Nomvuyo Ngcelwane Tells The Story Of Black People In District Six

Nomvuyo Ngcelwane’s book Sala Kahle District Six was first published in 1998. For the 20th anniversary of the book, publishing house Kwela Books have produced a second edition, a very interesting read which tells the story of black people’s experiences living in District Six in Cape Town. It exposes a new narrative around the place which saw the forced removals of many people during apartheid.

Ngcelwane’s autobiography is a description of her family life in the heart of District Six. This was an area in Cape Town which was home to many people from different race and religious groups including Asians, Africans, Christians, Muslims, and Jews.

In 1966, District Six was declared a whites-only area and with the Group Areas Act, many people were forced out of their homes.

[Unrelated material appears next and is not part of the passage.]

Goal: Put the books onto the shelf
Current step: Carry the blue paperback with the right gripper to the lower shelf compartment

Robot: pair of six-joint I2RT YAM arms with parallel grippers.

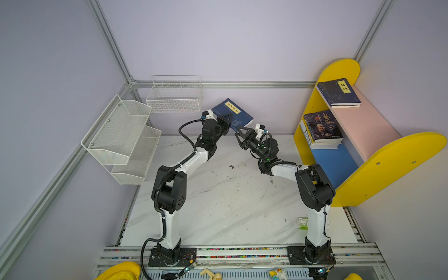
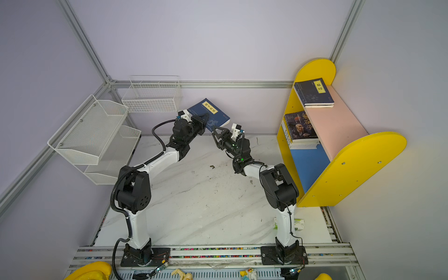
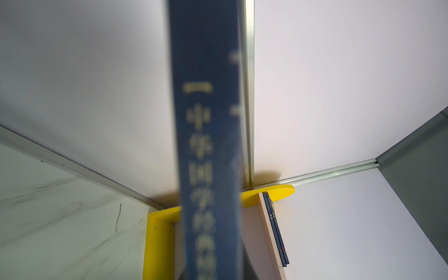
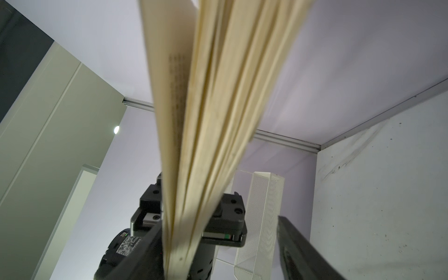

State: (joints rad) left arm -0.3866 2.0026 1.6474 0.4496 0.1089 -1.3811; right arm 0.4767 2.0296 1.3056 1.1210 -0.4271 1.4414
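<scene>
Navy book (image 1: 232, 112) with a yellow label, held aloft just above the middle of both top views, tilted and clear of the table (image 1: 218, 206). Clamped tight at its lower left edge by the left pincer (image 1: 226, 120). Flanked at its lower right corner by the right pincer (image 1: 240, 132), parted, with one dark finger (image 4: 303, 249) standing off from the fanned cream pages in the right wrist view. Looks like a mid-air handover, not yet made: calls next for a firm pinch on the page block by the right pincer, then release on the left, then a swing toward the shelf (image 1: 339, 70) at the right of the frame. Already lodged there: another navy book (image 1: 338, 93) flat on the pink board (image 1: 363, 126) and a stack (image 1: 322, 128) on the blue board (image 1: 337, 164) below. Hard to tell whether any page touches that finger; second finger out of sight. Blurred to a blue band with yellow characters in the left wrist view; left pincer itself not visible there.
</scene>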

Ngcelwane tells the story of the place before the forced removals. The book begins with a recounting of why she decided to write the story. It was 1996 and the government announced that the African people who had been removed from District Six would be eligible for compensation. She is surprised about this because she says:

“It is seldom if ever acknowledged that Africans, too, used to live in District Six. People only know of the experiences of their former coloured neighbours.”

It is for this reason that she told her story and why she wanted to narrate the life of black people who had lived in District Six.

Even though we know where Ngcelwane’s story is headed, and that she will be forced to leave her home, the story does not always veer into that territory. It is the story of a girl growing up. Ngcelwane talks about the normal experiences that all children undergo of being excited about the first day of school, about spending time with friends on the weekend, and of spending the day at the beach. However, all of these stories are tempered by the shadow of apartheid.

Ngcelwane has to travel to Langa to attend the school there once she reaches Standard Two because that was what all the African children had to. Even though her coloured friends get to attend school in District Six, Ngcelwane and her siblings had to travel on the train all the way to Langa to attend the township school. After awhile, Ngcelwane and her coloured friends grow apart as well because of the distances in their schools and interests.

Most of the book follows her day-to-day life, going to school and then spending time with her friends. However, at times, the narrative is interrupted by extraordinary events like how at Boxing Day, her parents refuse to go to the sea, even though they allow her and her siblings to go. And despite persistently asking her parents why they do not accompany her and her siblings to the ocean, the matter is never discussed or revealed.

Despite living in the city, Ngcelwane says some of the traditions of the country remained with the people in the community. This included elders who ensured that the young men living in District Six did not shirk their duties to their families back home. Ngcelwane’s father was one of these elders and their responsibilities included stepping in and intervening if someone was doing wrong. In one case, Ngcelwane says the elders intervened and sent one of the young men home because he had been wasting money and being a disgrace to his clan.

It was as the 1960s started that the major trouble begins for Ngcelwane and her family. She talks about how her parent’s friends begin to talk about the forced removals of black people from various areas in Cape Town to Nyanga West. She also mentions her experience of the 1960 Langa March and watching people from her house, marching on the streets, chanting “Izwe Lethu iAfrika”.

It was October 4 1963 when Ngcelwane and her family were ultimately forced from their home in District Six and made to move to Nyanga.

“My mother and I scrambled into the lorry. Layton was going by bus. I sat squeezed in next to the window, waving at my friends as the lorry slowly moved down Richmond Street. With tears in my eyes I took a last glimpse at No. 22 Cross Street as we turned into Stuckeris Street. “Sala Kahle, District Six,” I whispered.”

And this ends, Ngcelwane’s story in District Six. She says that with the 1996 announcement by the government, there was a report that said it wanted to challenge the perception that District Six was only inhabited by coloured people. She says she hopes that through her book more people learn the truth about District Six.

While there is no single person living in South Africa (even those apartheid apologists and deniers), who can say they do not know what it was like for thousands of people of colour, mostly black people, who were forced from their homes and made to live in despicable conditions, Ngcelwane’s book makes it all that much more stark. It is a read for all, but maybe especially those who claim that apartheid wasn’t a crime against humanity and those denying the devastating effects it had and still continues to have on so many. Any person who visits Cape Town will immediately be able to see the devastating effects of spatial apartheid which started during those forced removals and continues until today, and which Ngcelwane brilliantly highlights in her book.